_Work order_: Whenever "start" occurs in a line of the material, list that line.

(Recorded information)

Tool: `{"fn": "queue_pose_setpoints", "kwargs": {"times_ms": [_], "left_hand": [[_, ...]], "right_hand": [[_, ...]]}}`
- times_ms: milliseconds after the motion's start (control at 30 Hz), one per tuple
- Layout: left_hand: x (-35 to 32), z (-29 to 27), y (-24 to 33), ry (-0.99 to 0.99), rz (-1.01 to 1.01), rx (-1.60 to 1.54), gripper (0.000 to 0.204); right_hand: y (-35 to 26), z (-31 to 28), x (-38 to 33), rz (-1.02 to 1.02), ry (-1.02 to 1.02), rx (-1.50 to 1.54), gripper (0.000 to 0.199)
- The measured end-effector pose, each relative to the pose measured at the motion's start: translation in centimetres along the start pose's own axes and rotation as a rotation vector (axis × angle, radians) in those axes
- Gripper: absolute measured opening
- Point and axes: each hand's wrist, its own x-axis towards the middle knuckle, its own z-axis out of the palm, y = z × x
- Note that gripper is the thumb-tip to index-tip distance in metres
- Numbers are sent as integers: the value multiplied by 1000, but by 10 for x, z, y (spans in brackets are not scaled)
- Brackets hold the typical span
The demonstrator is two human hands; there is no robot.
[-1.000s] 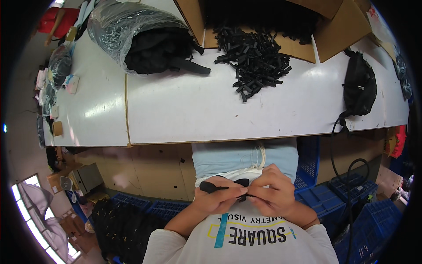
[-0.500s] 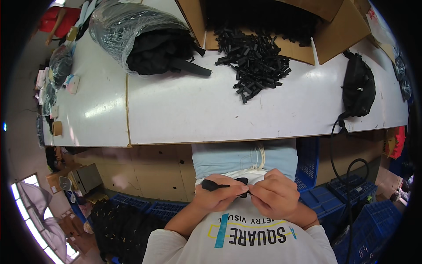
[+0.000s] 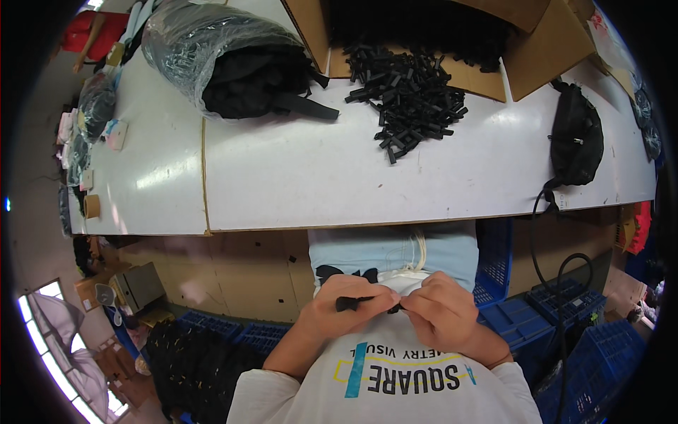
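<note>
In front of my white shirt, my left hand [image 3: 344, 307] is closed on a black fabric strip [image 3: 347, 303], part of which pokes out below the fingers. More black fabric [image 3: 332, 271] shows above the knuckles. My right hand [image 3: 443, 309] is pinched, its fingertips meeting those of the left. A small dark bit [image 3: 397, 308] shows between the fingertips; its kind is hidden. On the table beyond lies a heap of small black oblong pieces [image 3: 413, 106], spilling from an open cardboard box [image 3: 487, 86].
A clear plastic bag [image 3: 173, 60] of black fabric strips lies on the white table [image 3: 304, 184]. At the right are a black pouch [image 3: 577, 138] and a hanging black cord [image 3: 534, 244]. Blue crates [image 3: 519, 326] stand below, and a tape roll [image 3: 91, 205] sits far left.
The black fabric in my left hand has shifted: part now sticks up above the knuckles, and less shows at the fingertips. My right hand stays nearly in place.
</note>
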Motion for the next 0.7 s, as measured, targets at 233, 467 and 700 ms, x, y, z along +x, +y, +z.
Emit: {"fn": "queue_pose_setpoints", "kwargs": {"times_ms": [233, 467, 700], "left_hand": [[-1, 13, -2, 78, -17, -139, 22], [-7, 14, -2, 50, -105, -107, 14], [-8, 16, -1, 41, -144, -100, 23]], "right_hand": [[-2, 5, -3, 144, 52, 254, 30], [-1, 6, -4, 151, 51, 229, 29], [-2, 3, -3, 198, 38, 219, 27]]}}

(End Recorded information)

_Result for this task_:
- times_ms: milliseconds after the motion's start (control at 30 Hz), one per tuple
- The measured end-effector pose, each relative to the pose measured at the motion's start: translation in centimetres along the start pose's own axes and rotation as a rotation vector (axis × angle, radians) in those axes

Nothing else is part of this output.